A survey of sellers by a high-end agency suggests that around a third expect price falls of six per cent or more - possibly much more - as the housing market resumes following the Coronavirus lockdown.
While 27 per cent of 450 respondents to a Knight Frank survey said they expect no change in the value of their property, another 22 per cent expected price drops of up to five per cent.
However, 37 per cent of the respondents expected either a fall of six to 10 per cent, or a still steeper decline.
Knight Frank is warning that the economic backdrop to the housing market will worsen over the summer as weak GDP data for the second quarter of the year are likely to mean the country may have entered recession.
However, it emphasises the differences between this downturn and the global financial crisis in 2008/09.
These include the ultra-low interest rate environment, which means fewer owners will be forced to sell due to financial pressures, and the fact house prices have been subdued or falling in many parts of the country over recent years.
Knight Frank forecasts price falls of seven per cent across the UK and five per cent in prime London in 2020, with most of the decline having already taken place.

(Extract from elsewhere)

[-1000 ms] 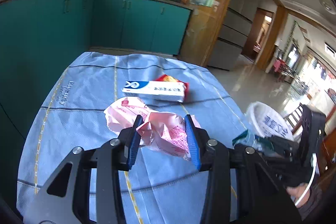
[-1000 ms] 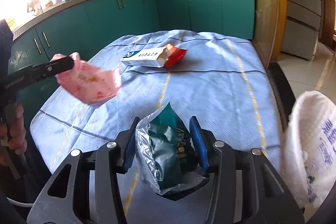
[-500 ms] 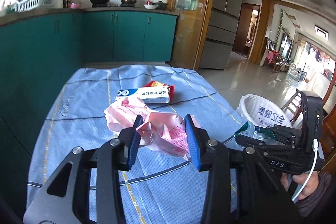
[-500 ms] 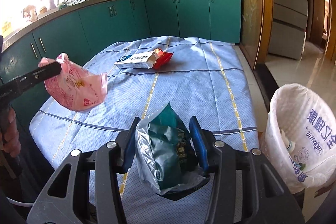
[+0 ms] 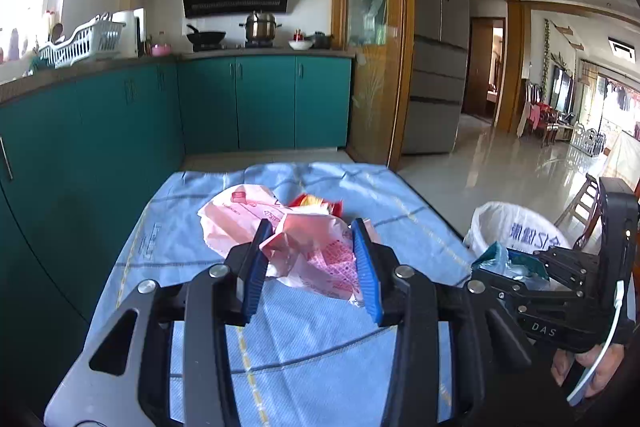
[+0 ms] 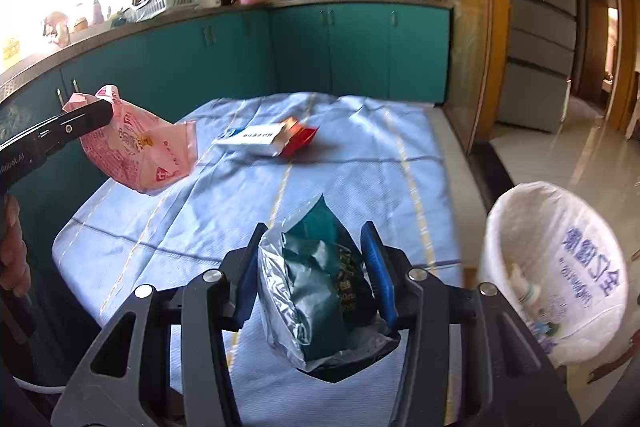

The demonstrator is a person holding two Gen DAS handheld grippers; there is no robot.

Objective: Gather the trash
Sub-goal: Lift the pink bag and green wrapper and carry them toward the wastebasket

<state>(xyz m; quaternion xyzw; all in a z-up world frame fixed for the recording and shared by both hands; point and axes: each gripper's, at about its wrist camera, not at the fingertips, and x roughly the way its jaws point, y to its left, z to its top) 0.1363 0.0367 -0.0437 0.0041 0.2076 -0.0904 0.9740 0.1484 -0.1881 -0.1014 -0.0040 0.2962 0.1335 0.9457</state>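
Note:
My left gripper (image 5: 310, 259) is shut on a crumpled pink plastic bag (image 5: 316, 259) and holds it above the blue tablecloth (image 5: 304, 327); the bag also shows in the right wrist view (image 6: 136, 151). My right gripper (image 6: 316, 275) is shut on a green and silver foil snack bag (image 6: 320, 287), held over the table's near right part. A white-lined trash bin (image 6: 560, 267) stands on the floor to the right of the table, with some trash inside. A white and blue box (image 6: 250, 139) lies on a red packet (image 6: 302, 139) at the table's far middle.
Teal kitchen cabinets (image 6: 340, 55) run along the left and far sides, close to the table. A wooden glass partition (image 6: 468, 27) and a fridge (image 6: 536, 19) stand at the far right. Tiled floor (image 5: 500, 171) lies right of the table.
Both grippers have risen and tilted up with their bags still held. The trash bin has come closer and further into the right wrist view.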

The agency says its survey suggests the financial impact of the pandemic has been softened by the government’s furlough scheme and other support measures, which may explain why 56 per cent of respondents said their spending power was unchanged or - for a fortunate six per cent of the population - had actually risen.
Knight Frank says that while demand has rebounded more quickly than supply since the lockdown, the balance is likely to be restored in coming weeks as more vendors list their properties for sale.
The number of London-based buyers in the week to 23 May was 28 per cent higher than the five year average. Meanwhile, the number of instructions to sell remained 68 per cent below the five-year average.